2

I have the following simple code:

import tensorflow as tf
import numpy as np

filename = # a list of wav filenames   
x = tf.placeholder(tf.string)

def mfcc(x):
    feature = # some function written in NumPy to convert a wav file to MFCC features
    return feature

mfcc_fn = lambda x: mfcc(x)

# create a training dataset
train_dataset = tf.data.Dataset.from_tensor_slices((x))
train_dataset = train_dataset.repeat()
train_dataset = train_dataset.map(mfcc_fn)
train_dataset = train_dataset.batch(100)
train_dataset = train_dataset.prefetch(buffer_size=1)

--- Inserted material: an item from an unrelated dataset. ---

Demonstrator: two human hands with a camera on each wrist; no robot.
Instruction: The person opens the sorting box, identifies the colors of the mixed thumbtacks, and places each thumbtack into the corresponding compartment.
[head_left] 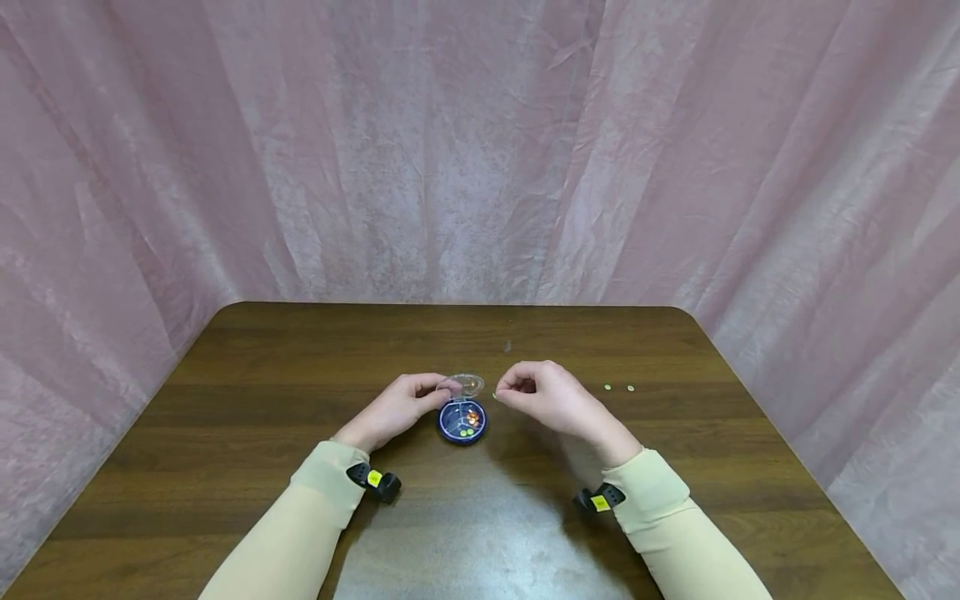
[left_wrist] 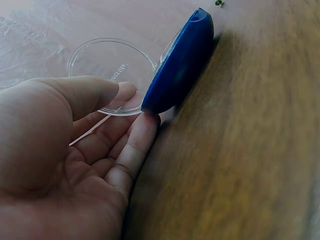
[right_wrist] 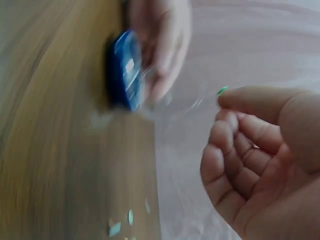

# create an iterator and iterate over training dataset
iterator = tf.data.Iterator.from_structure(train_dataset.output_types, train_dataset.output_shapes)
train_iterator = iterator.make_initializer(train_dataset)

with tf.Session() as sess:
    sess.run(train_iterator, feed_dict={x: filename})

Basically, the code creates a tf.data.dataset object which loads a wav file and converts it to mfcc feature. Here, the data conversion happens at train_dataset.map(mfcc_fn) at which I apply an mfcc function written in NumPy to all input data.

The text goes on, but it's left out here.